- [ASSIGNMENT] Starting at the first line of the data, print every line up to and including the one with "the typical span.", but no pictures.

Excerpts from a dataset:
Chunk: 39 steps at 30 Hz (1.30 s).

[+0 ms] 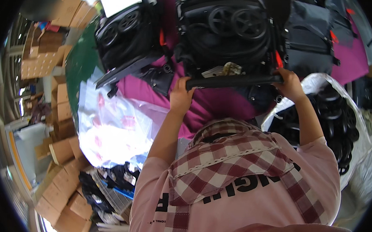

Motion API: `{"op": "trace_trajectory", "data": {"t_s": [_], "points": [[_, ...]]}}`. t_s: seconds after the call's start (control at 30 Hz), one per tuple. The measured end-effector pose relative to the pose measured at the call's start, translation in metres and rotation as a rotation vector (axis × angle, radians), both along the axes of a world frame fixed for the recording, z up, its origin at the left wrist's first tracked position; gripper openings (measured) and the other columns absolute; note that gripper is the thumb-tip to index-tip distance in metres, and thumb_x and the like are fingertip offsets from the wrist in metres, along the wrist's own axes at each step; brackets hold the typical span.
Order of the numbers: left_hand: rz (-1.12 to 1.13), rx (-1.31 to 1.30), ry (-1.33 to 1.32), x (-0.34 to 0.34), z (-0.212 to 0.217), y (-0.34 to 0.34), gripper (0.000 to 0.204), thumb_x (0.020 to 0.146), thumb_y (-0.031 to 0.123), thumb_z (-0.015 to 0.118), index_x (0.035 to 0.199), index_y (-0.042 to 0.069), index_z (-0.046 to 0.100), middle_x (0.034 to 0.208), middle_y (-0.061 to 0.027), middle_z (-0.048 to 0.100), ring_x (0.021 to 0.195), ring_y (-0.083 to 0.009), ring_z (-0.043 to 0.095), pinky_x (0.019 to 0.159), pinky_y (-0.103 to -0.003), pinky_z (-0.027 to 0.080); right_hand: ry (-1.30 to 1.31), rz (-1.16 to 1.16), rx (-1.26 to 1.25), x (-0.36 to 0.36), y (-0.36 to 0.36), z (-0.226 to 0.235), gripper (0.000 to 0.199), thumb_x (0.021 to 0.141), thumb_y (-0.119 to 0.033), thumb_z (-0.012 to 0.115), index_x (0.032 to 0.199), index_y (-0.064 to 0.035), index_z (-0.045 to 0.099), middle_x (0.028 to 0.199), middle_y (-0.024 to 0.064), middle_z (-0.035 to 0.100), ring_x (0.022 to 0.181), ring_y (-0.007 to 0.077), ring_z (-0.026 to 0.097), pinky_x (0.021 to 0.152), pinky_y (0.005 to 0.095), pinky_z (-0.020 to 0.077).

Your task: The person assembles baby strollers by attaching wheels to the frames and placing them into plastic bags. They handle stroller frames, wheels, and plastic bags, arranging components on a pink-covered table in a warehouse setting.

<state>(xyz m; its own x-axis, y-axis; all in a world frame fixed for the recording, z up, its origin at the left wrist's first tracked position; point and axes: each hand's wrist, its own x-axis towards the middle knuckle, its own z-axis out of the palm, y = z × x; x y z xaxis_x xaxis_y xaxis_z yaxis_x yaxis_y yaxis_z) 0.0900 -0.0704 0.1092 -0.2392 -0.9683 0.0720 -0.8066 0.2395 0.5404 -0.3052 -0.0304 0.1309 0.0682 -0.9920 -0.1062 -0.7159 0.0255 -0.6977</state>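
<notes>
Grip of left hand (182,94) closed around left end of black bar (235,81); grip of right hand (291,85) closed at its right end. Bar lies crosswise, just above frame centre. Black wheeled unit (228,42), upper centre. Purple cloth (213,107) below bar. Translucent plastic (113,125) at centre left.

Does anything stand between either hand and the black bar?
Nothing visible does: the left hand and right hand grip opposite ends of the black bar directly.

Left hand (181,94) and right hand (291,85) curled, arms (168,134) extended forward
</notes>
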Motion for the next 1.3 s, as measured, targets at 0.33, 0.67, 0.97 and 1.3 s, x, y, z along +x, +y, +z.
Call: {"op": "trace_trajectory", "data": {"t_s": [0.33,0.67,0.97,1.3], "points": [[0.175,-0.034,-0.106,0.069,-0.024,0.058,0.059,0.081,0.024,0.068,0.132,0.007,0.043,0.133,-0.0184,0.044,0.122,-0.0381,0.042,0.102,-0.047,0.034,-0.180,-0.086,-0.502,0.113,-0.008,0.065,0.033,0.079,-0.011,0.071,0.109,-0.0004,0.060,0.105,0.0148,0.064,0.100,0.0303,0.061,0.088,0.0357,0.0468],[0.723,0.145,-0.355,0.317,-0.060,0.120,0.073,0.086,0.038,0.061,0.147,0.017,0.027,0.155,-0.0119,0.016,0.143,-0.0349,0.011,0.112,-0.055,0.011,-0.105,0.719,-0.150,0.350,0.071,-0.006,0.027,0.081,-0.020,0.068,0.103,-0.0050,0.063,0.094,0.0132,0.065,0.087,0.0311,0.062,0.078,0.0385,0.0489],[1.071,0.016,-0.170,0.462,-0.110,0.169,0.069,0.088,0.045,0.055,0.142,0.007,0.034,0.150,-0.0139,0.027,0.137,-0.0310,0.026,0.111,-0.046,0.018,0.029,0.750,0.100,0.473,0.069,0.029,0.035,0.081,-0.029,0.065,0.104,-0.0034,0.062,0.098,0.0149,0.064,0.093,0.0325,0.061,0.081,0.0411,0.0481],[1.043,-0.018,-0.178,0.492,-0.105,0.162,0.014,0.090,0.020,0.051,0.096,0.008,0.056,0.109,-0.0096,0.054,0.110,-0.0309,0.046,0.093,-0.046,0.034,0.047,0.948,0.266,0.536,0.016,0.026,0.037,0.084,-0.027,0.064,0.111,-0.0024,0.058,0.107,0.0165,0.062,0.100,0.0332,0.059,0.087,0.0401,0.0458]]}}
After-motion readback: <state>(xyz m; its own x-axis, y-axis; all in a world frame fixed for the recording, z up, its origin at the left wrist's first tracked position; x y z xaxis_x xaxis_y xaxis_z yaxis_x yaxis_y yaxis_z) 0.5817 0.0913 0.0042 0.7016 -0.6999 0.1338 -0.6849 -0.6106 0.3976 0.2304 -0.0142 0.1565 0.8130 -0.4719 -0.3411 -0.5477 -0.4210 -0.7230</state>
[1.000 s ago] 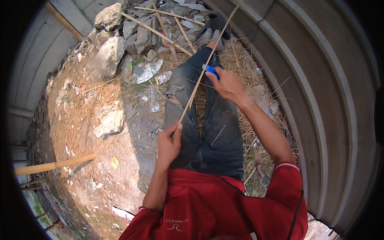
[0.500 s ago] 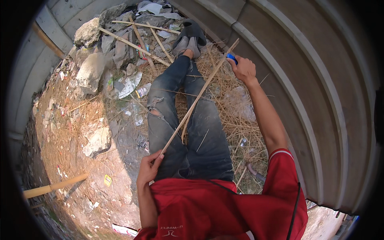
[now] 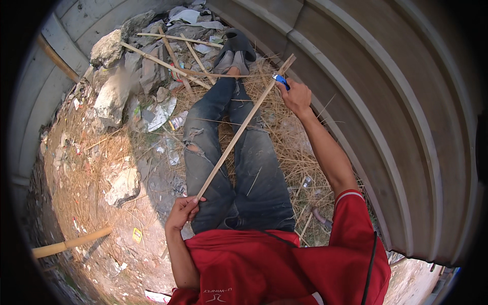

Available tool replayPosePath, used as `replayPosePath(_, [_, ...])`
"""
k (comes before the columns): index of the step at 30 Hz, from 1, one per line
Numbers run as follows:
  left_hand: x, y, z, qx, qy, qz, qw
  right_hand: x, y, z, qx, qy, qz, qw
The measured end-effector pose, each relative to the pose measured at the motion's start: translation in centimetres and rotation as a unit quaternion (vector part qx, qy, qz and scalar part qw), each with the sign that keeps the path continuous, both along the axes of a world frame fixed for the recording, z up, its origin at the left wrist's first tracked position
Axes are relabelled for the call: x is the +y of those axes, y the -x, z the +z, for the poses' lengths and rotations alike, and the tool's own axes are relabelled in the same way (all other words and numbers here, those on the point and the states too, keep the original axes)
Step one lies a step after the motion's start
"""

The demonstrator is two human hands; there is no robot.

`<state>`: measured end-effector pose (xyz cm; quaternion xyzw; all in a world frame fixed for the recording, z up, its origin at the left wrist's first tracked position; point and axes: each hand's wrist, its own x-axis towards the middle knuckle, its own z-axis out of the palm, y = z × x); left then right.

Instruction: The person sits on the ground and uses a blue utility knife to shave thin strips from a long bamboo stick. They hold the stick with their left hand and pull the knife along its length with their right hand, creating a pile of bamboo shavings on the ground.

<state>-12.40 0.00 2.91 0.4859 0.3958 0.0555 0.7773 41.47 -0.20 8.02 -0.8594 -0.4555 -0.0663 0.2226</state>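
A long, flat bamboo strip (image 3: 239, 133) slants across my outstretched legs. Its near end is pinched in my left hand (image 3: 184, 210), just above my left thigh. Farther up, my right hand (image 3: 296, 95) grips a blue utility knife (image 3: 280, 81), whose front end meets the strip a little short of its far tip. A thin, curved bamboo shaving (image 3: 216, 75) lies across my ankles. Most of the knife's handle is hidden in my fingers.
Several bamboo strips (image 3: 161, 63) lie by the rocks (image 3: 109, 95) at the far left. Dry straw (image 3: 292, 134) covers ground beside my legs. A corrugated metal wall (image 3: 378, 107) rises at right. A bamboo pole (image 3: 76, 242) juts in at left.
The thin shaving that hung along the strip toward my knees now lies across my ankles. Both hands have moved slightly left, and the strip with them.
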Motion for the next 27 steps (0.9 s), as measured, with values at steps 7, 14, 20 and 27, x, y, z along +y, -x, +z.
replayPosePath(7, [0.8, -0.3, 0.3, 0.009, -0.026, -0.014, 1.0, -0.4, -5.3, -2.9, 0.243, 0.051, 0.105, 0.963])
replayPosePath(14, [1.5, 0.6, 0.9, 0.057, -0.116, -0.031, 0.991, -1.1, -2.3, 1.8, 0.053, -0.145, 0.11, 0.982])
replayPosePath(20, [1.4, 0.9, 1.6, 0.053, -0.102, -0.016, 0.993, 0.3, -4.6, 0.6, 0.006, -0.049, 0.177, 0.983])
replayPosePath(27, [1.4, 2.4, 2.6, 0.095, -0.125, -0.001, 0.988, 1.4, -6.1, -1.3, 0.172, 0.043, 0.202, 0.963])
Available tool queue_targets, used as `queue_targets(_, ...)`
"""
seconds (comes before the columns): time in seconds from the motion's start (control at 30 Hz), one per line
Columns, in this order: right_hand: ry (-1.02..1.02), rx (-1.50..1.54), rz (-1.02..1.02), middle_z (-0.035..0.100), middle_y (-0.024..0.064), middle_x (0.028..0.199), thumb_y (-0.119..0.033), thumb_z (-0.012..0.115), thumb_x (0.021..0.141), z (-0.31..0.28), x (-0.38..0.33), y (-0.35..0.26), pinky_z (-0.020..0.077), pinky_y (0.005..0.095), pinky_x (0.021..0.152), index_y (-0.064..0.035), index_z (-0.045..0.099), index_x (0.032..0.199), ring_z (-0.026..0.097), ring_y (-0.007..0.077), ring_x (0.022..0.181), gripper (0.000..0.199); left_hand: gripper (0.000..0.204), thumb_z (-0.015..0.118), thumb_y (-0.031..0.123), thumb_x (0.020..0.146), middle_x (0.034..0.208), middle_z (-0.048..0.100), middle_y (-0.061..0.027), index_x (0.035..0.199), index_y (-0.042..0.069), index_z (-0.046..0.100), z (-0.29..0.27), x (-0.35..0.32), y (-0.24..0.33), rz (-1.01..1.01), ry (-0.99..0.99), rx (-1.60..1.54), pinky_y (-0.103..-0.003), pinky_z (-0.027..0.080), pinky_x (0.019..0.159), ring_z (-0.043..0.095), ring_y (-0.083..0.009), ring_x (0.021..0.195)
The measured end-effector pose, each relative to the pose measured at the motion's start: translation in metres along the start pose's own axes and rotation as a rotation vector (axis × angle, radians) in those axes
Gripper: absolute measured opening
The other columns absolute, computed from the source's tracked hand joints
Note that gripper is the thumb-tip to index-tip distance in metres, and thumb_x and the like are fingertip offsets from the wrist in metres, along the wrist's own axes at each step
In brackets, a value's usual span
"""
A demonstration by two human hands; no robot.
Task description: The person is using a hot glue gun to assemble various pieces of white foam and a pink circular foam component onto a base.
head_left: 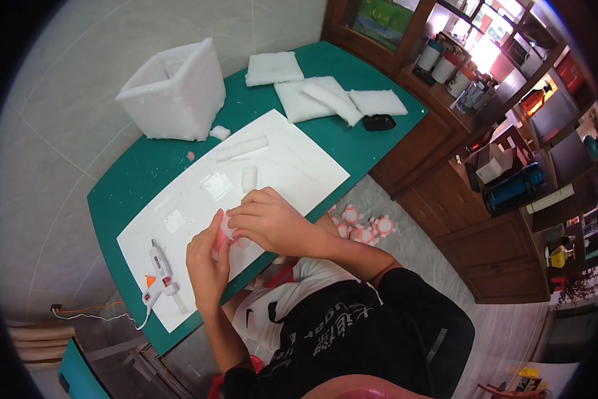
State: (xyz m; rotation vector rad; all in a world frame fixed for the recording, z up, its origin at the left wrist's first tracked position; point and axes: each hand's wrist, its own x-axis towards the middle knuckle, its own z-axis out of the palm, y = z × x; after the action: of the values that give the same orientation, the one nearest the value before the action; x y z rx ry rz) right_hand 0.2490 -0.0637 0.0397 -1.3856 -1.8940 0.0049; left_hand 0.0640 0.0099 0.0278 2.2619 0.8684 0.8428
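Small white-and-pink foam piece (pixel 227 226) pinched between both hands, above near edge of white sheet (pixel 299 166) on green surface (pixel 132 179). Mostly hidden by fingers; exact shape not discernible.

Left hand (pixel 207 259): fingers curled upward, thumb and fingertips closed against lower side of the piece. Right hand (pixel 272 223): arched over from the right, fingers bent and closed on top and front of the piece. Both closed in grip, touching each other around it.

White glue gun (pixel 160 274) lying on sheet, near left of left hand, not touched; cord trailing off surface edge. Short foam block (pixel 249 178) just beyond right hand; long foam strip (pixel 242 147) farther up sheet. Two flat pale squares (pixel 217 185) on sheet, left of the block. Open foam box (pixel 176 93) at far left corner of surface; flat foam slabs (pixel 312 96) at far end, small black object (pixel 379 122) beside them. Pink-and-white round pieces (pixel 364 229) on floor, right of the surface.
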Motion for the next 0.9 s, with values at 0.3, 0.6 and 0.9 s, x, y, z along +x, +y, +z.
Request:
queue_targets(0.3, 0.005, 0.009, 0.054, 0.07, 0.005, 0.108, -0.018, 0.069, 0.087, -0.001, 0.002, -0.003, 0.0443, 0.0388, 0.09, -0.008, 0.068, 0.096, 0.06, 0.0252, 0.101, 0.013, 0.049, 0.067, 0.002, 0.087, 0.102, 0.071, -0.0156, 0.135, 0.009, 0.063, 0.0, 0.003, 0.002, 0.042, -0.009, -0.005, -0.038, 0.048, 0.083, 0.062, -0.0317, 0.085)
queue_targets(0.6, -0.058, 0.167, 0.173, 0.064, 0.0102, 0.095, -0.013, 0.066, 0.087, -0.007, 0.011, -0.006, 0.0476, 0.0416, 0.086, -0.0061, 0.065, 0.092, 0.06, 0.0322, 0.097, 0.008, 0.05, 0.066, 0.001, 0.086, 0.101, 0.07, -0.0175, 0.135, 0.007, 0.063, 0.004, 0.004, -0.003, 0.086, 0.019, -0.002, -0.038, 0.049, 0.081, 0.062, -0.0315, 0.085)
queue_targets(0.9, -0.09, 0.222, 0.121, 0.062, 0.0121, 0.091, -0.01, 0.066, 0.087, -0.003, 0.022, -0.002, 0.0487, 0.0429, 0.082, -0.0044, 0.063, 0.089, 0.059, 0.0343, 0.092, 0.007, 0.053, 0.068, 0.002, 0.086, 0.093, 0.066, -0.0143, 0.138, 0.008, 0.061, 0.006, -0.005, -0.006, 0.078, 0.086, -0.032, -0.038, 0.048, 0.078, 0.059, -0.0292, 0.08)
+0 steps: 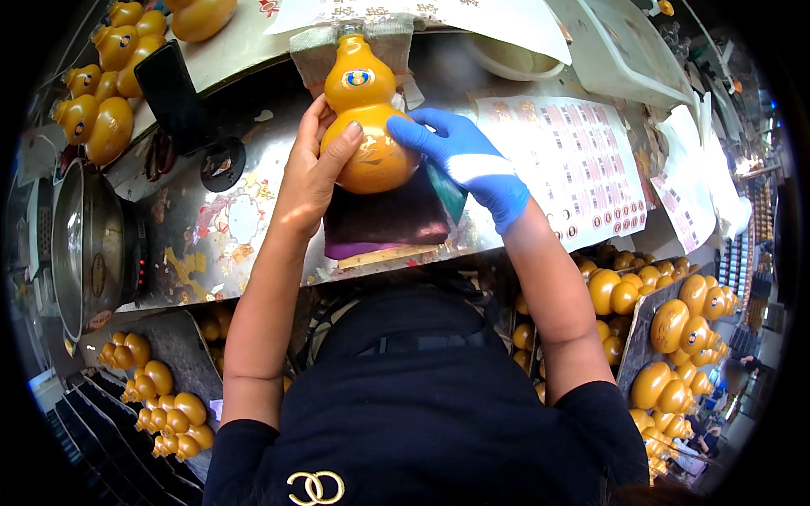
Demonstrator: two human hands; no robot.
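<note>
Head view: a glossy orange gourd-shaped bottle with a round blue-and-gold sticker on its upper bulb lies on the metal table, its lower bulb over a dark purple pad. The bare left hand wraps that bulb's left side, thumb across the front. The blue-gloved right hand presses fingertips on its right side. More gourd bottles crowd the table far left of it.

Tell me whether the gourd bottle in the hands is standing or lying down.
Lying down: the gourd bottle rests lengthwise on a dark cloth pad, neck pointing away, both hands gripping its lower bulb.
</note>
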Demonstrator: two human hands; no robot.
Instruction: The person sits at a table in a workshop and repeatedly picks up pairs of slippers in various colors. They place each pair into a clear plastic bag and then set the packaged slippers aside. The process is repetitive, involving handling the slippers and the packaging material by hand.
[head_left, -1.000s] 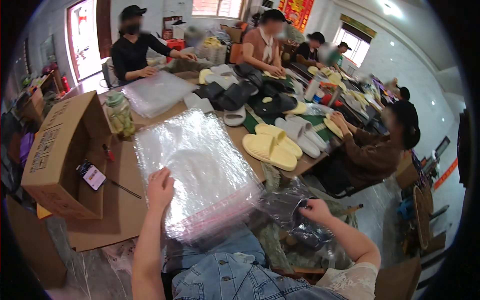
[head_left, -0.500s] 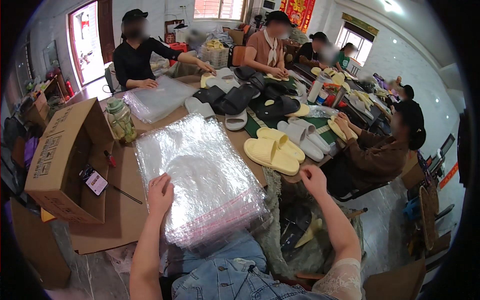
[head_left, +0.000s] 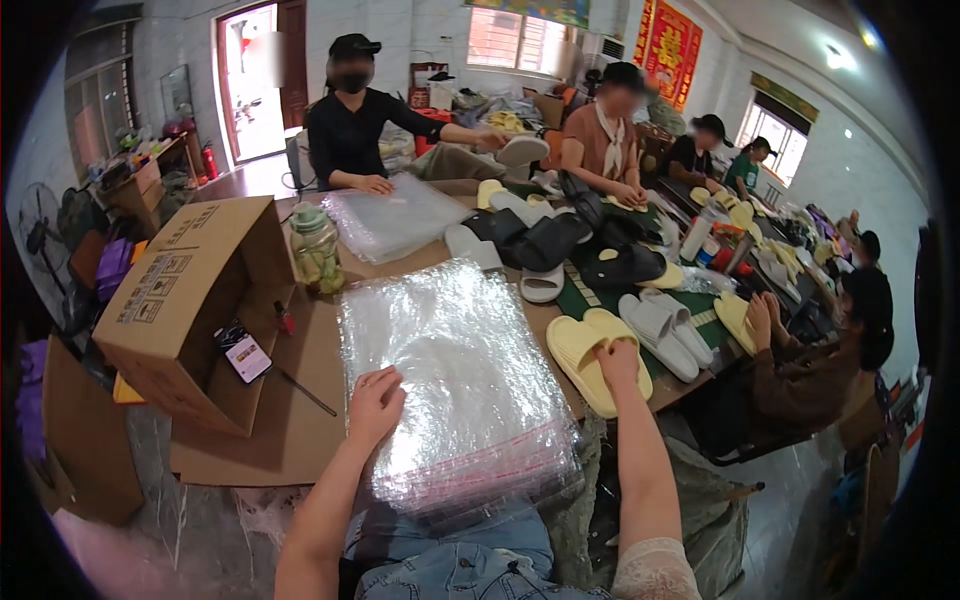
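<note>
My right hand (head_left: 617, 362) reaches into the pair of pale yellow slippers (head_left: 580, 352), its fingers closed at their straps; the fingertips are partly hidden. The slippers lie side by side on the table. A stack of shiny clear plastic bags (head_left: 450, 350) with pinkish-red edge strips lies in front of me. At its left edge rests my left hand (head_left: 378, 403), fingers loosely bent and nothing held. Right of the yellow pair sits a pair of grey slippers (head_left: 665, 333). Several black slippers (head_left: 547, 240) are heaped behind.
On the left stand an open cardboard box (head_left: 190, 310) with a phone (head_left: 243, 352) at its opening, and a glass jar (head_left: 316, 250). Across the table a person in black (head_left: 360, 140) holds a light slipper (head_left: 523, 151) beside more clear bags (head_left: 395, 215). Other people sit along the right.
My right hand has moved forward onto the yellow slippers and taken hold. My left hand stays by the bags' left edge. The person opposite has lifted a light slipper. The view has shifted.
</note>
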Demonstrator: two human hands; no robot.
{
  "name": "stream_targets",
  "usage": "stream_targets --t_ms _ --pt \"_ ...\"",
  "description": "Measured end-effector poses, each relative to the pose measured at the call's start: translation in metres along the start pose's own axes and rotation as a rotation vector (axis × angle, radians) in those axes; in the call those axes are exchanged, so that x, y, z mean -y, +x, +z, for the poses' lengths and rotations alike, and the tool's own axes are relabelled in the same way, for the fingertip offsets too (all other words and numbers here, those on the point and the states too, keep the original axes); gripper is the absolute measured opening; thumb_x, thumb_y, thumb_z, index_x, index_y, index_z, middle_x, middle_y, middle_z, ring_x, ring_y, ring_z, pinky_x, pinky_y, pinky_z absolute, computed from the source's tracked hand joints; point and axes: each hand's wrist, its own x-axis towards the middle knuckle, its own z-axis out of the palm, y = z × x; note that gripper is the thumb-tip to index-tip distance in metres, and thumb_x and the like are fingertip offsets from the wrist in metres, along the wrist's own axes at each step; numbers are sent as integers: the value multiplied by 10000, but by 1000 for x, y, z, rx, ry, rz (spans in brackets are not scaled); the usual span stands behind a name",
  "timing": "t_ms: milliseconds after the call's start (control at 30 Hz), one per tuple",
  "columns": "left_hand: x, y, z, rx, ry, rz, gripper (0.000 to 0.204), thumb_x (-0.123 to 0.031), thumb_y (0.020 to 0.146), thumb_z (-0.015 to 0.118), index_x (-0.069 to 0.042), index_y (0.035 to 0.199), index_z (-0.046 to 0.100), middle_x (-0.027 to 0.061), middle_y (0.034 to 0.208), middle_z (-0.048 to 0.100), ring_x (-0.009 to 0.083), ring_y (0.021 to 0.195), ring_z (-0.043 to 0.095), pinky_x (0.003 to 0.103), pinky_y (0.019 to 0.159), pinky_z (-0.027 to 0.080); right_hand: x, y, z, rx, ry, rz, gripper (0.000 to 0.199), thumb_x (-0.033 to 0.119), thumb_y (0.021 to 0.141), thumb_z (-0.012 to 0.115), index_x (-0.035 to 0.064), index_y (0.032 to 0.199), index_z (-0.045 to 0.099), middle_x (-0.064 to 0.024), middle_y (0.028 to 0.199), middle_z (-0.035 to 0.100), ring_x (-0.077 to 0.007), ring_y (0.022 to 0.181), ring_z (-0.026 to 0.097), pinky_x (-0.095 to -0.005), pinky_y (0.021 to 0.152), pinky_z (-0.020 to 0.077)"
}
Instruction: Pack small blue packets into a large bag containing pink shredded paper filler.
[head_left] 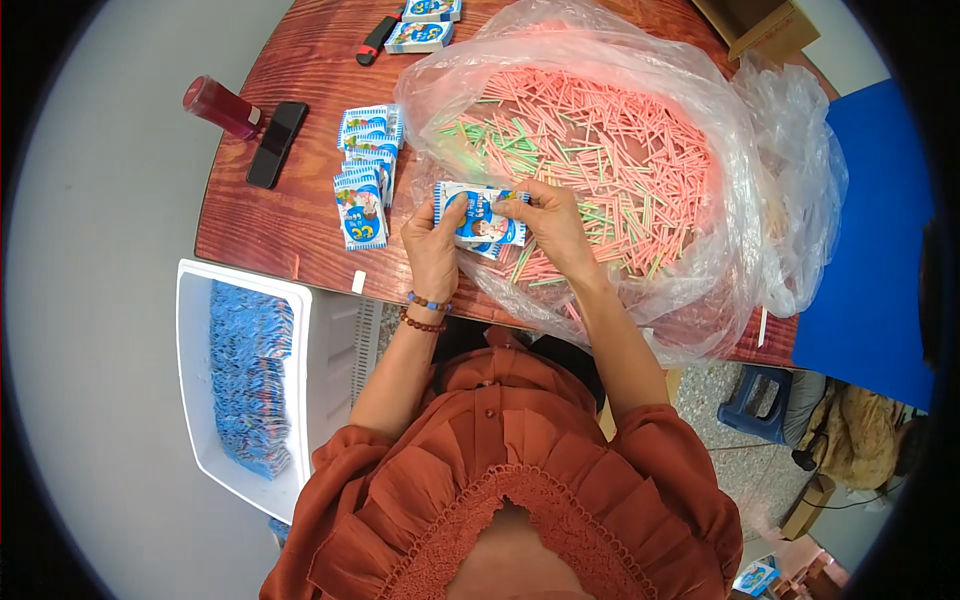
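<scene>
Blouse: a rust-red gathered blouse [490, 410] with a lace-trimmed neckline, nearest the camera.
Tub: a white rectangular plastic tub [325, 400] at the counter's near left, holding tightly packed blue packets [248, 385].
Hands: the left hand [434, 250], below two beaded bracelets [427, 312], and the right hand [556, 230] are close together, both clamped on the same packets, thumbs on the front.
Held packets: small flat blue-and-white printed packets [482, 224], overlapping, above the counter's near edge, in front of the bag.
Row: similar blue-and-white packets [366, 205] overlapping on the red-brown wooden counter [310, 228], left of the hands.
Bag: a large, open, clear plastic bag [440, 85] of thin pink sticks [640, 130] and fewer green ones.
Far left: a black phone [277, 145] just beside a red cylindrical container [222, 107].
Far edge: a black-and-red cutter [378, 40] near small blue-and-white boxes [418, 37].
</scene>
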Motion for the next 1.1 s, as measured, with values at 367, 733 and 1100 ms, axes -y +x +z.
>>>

- [WRITTEN SOLUTION]
Chunk: 39 steps at 30 Hz (1.30 s).

[+0 ms] 

Motion API: `{"op": "trace_trajectory", "data": {"t_s": [_], "points": [[_, ...]]}}`. t_s: seconds after the call's start (control at 30 Hz), one per tuple. The measured end-effector pose relative to the pose measured at the call's start, translation in metres and rotation as a rotation vector (axis × angle, radians), both along the axes of a world frame fixed for the recording, z up, its origin at the left wrist's first tracked position; gripper openings (measured) and the other columns absolute; note that gripper is the thumb-tip to index-tip distance in metres, and thumb_x and the like are fingertip offsets from the wrist in metres, along the wrist's own axes at each step; brackets hold the typical span.

No additional work is needed on this exercise.